PLYMOUTH, USA – Tony Granato will be behind the bench for the U.S. men’s ice hockey team at the 2018 PyeongChang Olympics next February it was announced by USA Hockey on Friday. Granato will be joined on the bench by assistant coaches Chris Chelios, Scott Young, Keith Allain and Ron Rolston.
Jim Johannson, assistant executive director of hockey operations for USA Hockey, will serve as the general manager of the Olympic team, while Ben Smith is the team’s director of player personnel.
“The pride that we have of being associated with the American program and Team USA is what makes it special,” Granato said. “I’m obviously extremely honoured to be here, I’m looking forward to the challenge of putting together a team that can compete for a medal.”

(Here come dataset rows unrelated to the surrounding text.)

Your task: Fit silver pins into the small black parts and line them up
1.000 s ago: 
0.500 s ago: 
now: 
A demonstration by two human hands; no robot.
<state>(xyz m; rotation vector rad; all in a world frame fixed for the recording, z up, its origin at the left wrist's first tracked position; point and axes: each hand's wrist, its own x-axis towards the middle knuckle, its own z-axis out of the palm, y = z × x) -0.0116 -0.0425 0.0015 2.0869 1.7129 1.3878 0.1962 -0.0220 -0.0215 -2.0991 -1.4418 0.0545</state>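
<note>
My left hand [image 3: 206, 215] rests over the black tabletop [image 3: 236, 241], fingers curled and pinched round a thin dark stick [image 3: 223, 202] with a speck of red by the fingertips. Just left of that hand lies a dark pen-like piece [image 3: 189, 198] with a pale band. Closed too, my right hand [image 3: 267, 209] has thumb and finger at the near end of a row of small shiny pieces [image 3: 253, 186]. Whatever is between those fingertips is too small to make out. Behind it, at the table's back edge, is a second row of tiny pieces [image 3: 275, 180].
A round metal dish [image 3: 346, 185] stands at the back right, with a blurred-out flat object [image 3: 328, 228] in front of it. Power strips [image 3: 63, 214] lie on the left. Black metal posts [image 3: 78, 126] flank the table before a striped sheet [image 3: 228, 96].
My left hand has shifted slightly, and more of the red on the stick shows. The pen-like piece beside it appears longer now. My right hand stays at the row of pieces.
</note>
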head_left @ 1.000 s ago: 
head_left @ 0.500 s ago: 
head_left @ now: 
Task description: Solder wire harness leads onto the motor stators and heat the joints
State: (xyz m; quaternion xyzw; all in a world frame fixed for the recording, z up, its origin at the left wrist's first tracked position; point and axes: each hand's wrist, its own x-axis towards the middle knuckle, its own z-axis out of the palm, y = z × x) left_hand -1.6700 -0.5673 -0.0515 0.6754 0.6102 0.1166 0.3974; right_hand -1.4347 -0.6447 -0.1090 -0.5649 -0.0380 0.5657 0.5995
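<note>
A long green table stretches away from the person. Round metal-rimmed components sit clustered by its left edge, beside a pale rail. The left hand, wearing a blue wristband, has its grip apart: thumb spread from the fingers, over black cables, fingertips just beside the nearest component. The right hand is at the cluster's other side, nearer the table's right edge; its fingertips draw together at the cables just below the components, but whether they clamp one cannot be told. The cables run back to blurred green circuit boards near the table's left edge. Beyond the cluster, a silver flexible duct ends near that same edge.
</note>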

The 2018 Olympics marks the first time since 1994 that NHL players will not participate in the games.
The U.S. roster will be comprised of Europe-based players, eligible players in the American Hockey League and players currently playing NCAA hockey.
“From the hockey side of it, we’re going to play November 10-12 at the Deutschland Cup tournament in Augsburg, Germany. We’ll probably bring upwards of 27-30 players to that tournament,” said Johannson, who played for the Americans at the 1988 and 1992 Olympics.
“We’ll use that as kind of a base to build out where we are roster-wise and from that plug-in spots (in terms) of where guys are going to be utilized, start to factor in the NCAA players that are going to be available to us and the AHL players.”
Granato, who currently coaches the men’s hockey team at the University of Wisconsin, was an assistant under Dan Bylsma at the 2014 Olympics. The former NHLer coached the Colorado Avalanche for parts of three seasons and has served as an assistant with Colorado, Pittsburgh and Detroit in the past.
“He’s a good coach, he led us all the way to the Big 10 championship, unfortunately we couldn’t pull through to win the tournament,” said J.D. Greenway, who plays for Granato at Wisconsin. “From where the team was two years ago to now, it’s night and day.
“On the ice, he taught me tons of stuff and improved my game, but it’s not just on the ice, it’s off the ice, being a better person, better student – he goes above and beyond and helps in all areas.”
Chelios has been an assistant coach with the Red Wings since 2015 and represented the U.S. four times at the Olympics (1984, 1998, 2002, 2006). The 55-year-old captained the U.S. to a silver medal at the 2002 Salt Lake City Olympics.
“The problem with Chris is, and we joked about it last night at dinner, right now he’s probably skating somewhere thinking we’re asking him to play as well,” said Granato.
Young joined the Pittsburgh Penguins as their director of player development of last month. The 49-year-old was a teammate of Granato’s on the 1988 Olympic team.
Allain is entering his 12th season as the coach at Yale University. The 58-year-old was an assistant coach for the U.S. at the 1992 and 2006 Olympics.
Rolston was the coach of USA Hockey's National Team Development Program from 2004-11, and coached the Buffalo Sabres for two seasons.
Any player who the Americans are considering for the 2018 Olympic team will have to be registered by 1st September.
“With the Olympics, it’s a little bit different because you register your players with the Olympic committee so there is a September date where players have to be registered and the players also need to be in the anti-doping program,” Johannson explained. “I’ve been in constant communication with both those organizations on the timing of it.”
Johannson expects goaltenders Ryan Zapolski, who plays for Jokerit Helsinki in the Kontinental Hockey League, and David Leggio, who plays for EHC Red Bull Munich in Germany to be part of the U.S. contingent at the Deutschland Cup.
"There's players playing internationally, there's world-class Americans playing all over the world," Granato said. "And we're looking forward to finding the best 25 that will represent our country with pride, passion and energy. I think we can be a real competitive team with how we skate. There's plenty of skilled payers that will allow us to compete with the world's best."